**About this task**: In the material below, how many lines contain the word "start"? The reply must be that number alone.

**Data section**:
····················
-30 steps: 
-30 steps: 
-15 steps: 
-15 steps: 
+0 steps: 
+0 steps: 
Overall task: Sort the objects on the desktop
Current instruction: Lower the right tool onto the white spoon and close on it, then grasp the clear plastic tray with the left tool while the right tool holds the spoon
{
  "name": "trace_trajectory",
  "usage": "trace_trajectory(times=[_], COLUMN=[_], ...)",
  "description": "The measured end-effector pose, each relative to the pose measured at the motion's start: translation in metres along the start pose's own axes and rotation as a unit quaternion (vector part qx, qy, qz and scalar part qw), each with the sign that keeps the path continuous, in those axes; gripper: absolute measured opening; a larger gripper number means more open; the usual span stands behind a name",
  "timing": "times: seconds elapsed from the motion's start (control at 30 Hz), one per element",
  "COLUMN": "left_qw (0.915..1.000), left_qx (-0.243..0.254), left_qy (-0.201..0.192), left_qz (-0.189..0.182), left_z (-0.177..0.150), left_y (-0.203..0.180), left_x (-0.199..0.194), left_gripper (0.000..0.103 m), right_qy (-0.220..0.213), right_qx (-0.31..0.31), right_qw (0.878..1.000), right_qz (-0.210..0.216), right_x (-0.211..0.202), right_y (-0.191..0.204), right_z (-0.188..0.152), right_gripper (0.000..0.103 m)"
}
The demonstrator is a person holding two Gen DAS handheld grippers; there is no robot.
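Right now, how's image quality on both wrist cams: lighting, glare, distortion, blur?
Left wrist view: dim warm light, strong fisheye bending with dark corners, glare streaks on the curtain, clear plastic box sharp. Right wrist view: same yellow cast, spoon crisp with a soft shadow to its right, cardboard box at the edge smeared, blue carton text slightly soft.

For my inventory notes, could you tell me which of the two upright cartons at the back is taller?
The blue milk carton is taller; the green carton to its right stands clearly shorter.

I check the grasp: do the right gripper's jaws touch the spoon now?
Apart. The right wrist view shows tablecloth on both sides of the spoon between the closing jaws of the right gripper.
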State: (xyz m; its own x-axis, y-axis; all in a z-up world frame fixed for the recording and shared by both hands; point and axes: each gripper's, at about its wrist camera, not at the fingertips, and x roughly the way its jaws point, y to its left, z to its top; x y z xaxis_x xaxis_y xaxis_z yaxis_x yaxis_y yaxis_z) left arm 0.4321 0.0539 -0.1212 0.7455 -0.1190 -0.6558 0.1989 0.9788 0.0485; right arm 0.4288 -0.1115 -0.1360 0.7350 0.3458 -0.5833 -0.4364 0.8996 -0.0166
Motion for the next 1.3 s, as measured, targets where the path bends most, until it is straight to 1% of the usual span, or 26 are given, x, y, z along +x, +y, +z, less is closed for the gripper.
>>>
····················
**Problem solution**: 2